Naperville resident David Laird is seeking a good home for four chickens.
Laird has until spring to reduce his flock from 12 to eight after city council members Tuesday approved a new set of rules for the keeping of chickens and livestock within city limits.
According to the newly approved rules, residents can have a maximum of eight chickens per property, must get a permit before constructing or modifying coops, and must keep such coops at least 30 feet from neighboring homes.
"There was going to be a compromise or there was going to be nothing," Laird said after the new laws were passed. "This seems to be what the council has come up with to try to appease everyone."
In October, council members opted not to limit or otherwise regulate the number of chickens residents can house.
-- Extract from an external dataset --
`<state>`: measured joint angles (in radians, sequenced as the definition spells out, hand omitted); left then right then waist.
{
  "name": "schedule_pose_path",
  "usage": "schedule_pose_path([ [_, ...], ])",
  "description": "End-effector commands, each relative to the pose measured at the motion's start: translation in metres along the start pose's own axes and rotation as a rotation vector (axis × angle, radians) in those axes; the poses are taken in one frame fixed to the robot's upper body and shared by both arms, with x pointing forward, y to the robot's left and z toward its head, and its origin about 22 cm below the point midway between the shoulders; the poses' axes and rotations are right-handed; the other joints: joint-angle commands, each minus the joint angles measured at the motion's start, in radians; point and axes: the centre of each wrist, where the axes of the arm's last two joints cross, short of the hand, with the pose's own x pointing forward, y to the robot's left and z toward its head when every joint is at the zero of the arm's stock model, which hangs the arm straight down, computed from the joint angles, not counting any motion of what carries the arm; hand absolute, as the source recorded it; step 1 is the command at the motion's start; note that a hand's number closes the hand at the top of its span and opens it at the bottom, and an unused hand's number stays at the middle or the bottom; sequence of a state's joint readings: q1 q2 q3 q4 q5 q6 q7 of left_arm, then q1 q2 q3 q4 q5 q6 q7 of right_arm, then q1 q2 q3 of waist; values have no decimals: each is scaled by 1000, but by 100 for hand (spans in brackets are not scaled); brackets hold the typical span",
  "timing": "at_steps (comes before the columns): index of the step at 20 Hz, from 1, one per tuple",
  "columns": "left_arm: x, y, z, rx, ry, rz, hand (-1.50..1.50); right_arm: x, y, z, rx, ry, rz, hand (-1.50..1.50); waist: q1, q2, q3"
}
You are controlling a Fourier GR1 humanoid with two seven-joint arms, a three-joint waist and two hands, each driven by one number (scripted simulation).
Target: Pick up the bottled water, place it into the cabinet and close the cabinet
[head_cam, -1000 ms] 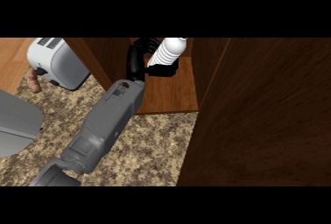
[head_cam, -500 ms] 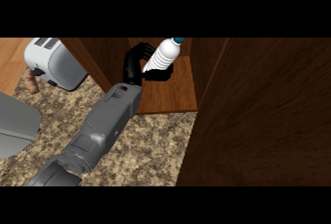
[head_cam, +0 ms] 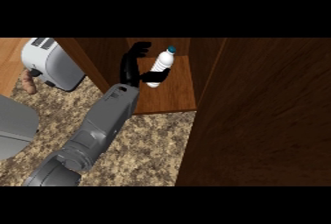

But Councilman Paul Hinterlong was absent at that meeting and asked to revisit the issue last month.
At that October meeting, city staff members proposed changes to local laws that would have instituted an $80 permit process, required screening or landscaping to hide chicken coops, and changed the original language to require the coops be clean at all times.
Neighbors on both sides of Laird's Rivanna Court residence have sought an all-out ban on the birds,
Laird said his coop began as a five-chicken 4-H project for his son and grew from there within the past three years. He now gets six eggs a day from his coop and the chickens each have names.
"I'm going to do everything in my power to comply with the rules," he said.